== WORK REQUIRED ==
Find each line in the records below that contains the word "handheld", and copy it out.

Start of RECORDED DATA

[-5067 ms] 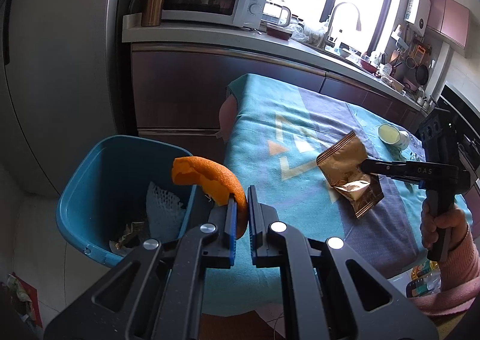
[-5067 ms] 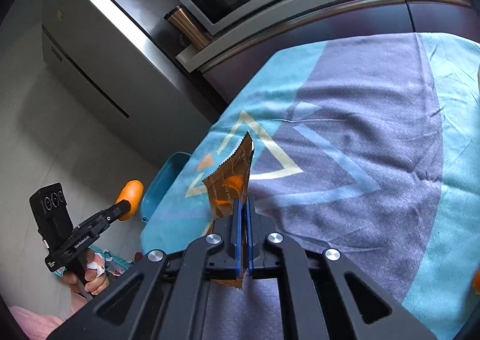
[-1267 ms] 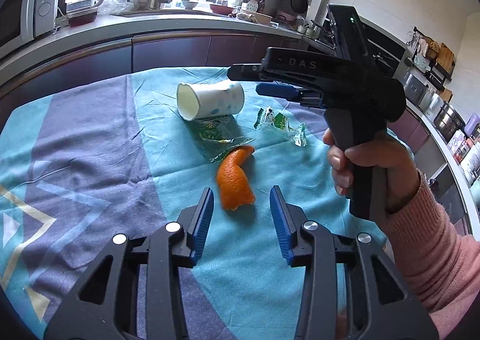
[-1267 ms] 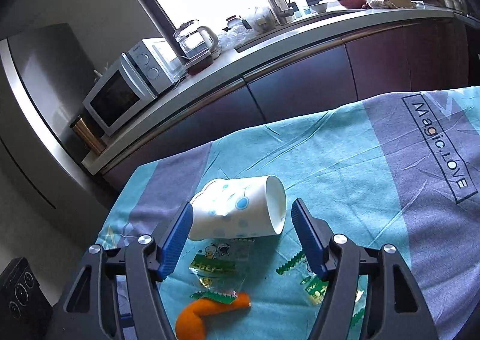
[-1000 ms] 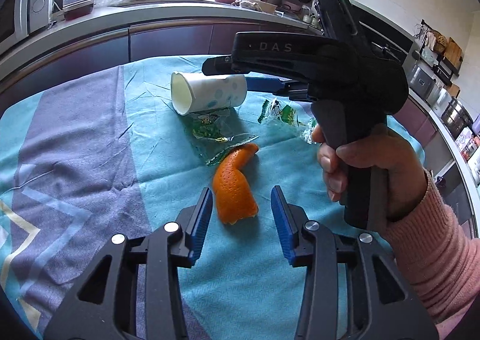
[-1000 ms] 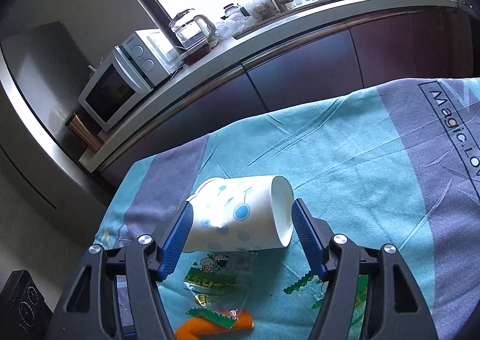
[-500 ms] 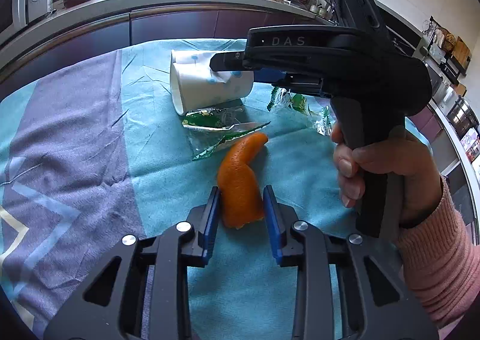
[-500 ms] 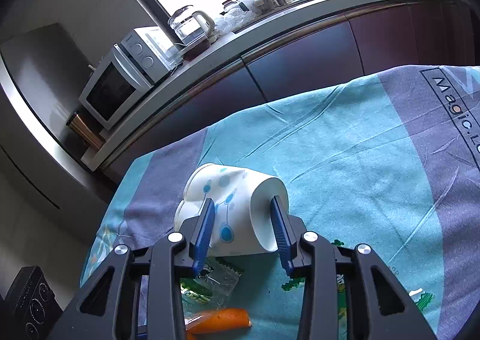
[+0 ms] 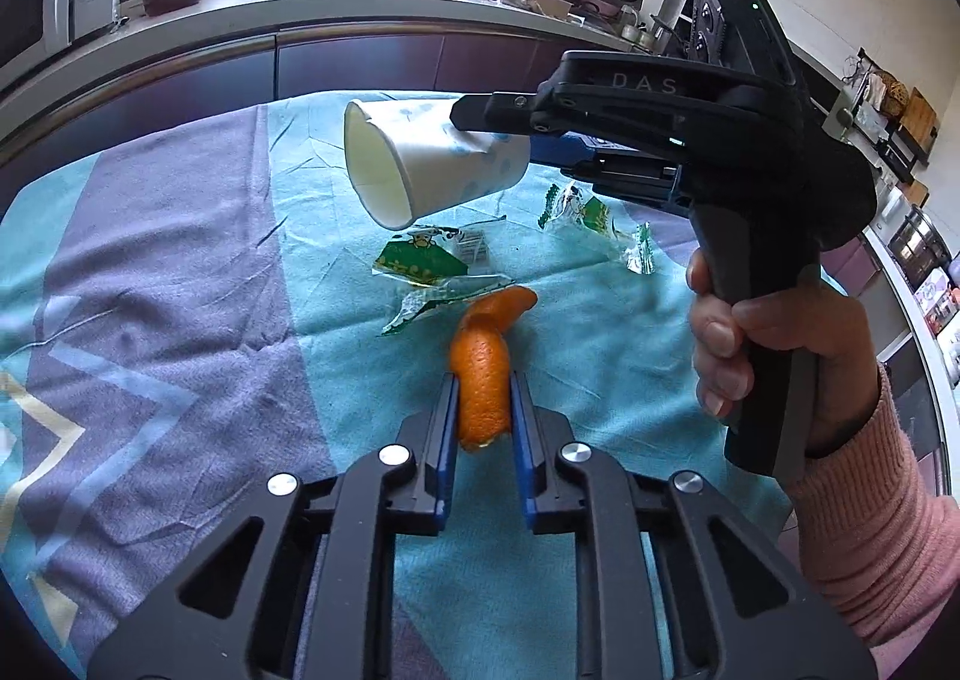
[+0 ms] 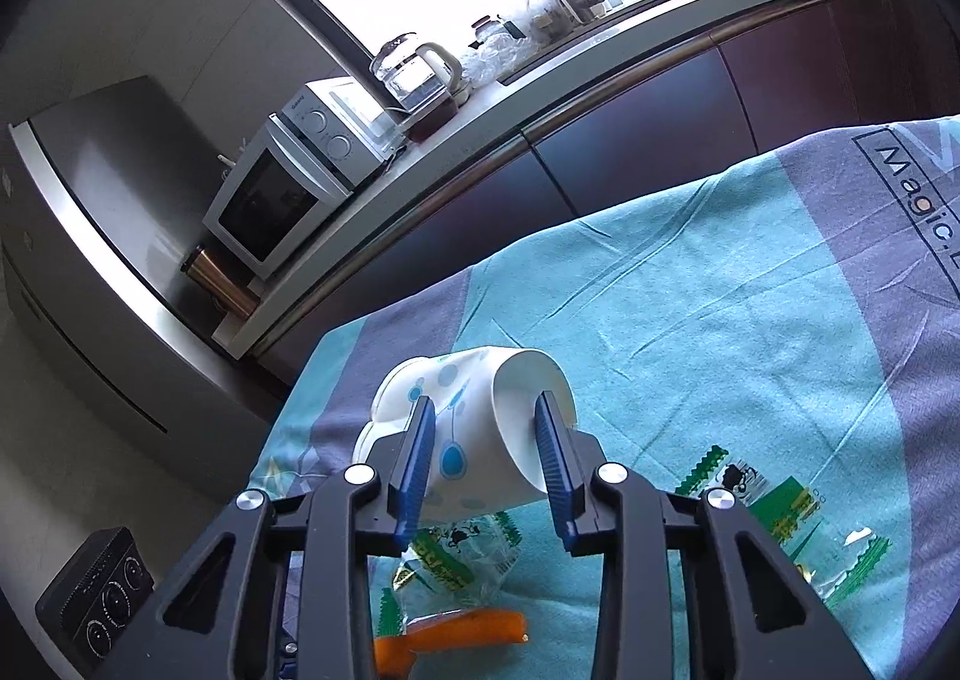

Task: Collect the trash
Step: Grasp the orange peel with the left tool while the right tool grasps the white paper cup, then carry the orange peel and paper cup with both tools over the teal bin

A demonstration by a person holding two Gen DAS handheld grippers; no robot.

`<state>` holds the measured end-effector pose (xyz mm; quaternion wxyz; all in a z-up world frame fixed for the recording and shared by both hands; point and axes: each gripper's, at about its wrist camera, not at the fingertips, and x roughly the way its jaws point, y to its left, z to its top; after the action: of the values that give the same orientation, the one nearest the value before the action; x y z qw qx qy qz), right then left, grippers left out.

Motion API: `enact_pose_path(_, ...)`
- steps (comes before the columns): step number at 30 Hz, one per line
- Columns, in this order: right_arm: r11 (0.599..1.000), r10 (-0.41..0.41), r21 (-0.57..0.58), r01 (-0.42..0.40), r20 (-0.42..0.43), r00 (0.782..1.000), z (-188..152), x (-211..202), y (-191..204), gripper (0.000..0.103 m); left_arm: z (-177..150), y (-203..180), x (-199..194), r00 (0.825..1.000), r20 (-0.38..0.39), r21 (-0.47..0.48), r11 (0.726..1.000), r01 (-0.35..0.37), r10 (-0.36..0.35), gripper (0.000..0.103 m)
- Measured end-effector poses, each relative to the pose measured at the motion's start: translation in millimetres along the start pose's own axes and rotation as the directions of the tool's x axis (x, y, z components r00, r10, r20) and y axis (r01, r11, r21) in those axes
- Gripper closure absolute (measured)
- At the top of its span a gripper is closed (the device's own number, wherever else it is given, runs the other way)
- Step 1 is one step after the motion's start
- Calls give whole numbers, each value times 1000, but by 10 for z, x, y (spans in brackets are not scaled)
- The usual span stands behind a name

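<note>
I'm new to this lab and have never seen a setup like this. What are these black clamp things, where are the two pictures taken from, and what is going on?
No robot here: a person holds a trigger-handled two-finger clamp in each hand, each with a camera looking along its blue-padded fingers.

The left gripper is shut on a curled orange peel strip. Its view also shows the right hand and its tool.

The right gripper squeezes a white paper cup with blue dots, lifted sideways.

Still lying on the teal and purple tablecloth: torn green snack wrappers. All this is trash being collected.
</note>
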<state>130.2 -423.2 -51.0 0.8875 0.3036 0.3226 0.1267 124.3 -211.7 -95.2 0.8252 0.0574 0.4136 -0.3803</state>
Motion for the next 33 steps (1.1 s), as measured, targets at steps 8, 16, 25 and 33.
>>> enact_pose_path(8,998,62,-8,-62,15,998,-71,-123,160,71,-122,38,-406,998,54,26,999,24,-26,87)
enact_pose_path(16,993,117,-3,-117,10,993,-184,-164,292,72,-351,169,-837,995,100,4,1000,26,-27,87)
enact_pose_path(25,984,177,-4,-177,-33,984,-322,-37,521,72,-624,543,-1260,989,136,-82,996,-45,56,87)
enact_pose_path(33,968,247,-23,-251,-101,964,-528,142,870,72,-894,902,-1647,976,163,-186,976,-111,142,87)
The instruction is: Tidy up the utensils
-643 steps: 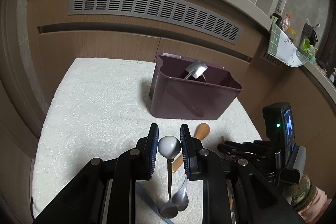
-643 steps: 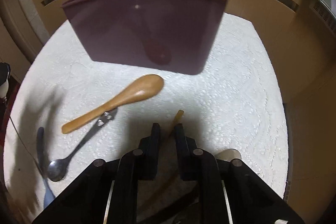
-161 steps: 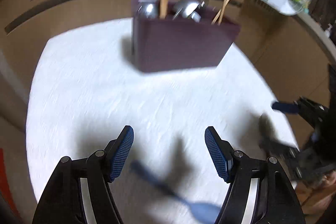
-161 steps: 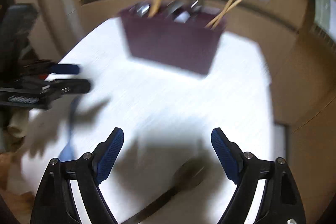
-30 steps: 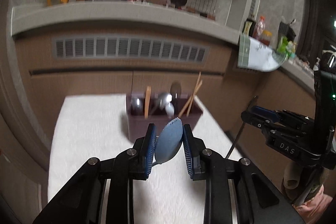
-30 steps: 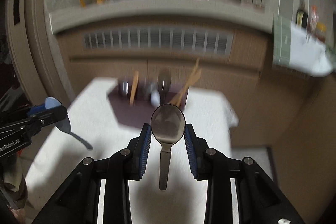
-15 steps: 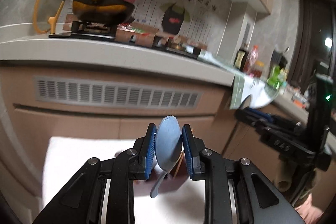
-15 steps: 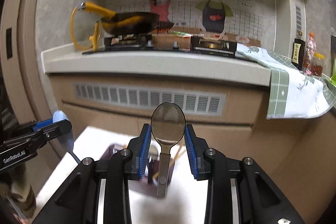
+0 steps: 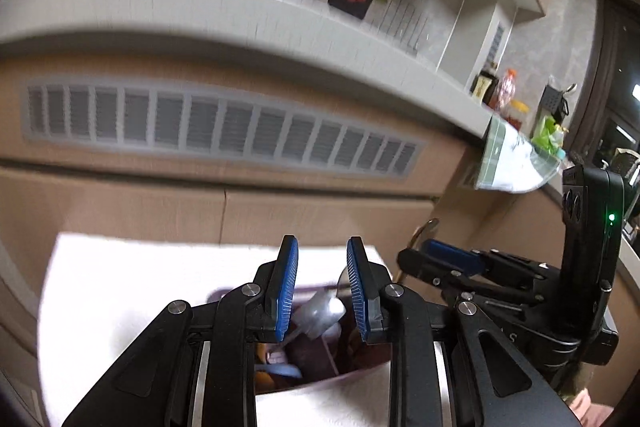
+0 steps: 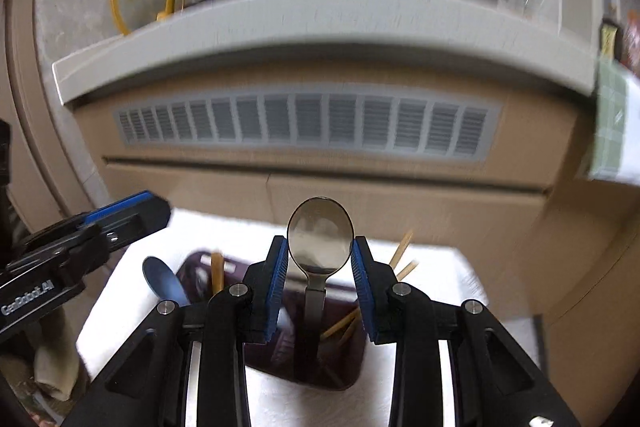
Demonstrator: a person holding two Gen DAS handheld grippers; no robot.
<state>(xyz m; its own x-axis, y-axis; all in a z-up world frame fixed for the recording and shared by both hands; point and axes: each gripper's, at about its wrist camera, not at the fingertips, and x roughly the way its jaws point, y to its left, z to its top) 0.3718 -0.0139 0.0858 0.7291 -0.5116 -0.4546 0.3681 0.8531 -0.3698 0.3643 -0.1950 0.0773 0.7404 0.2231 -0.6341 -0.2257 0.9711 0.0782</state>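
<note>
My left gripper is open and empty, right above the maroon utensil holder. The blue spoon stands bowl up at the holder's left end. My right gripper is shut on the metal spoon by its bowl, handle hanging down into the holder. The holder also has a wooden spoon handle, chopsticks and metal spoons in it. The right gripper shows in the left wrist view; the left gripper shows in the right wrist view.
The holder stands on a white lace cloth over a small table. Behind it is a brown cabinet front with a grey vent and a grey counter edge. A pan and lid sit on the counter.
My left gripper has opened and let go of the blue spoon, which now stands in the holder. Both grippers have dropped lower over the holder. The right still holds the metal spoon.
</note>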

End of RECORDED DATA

== ANSWER FOR THE TASK ==
A demonstration by a person holding two Gen DAS handheld grippers; no robot.
Demonstrator: a person holding two Gen DAS handheld grippers; no robot.

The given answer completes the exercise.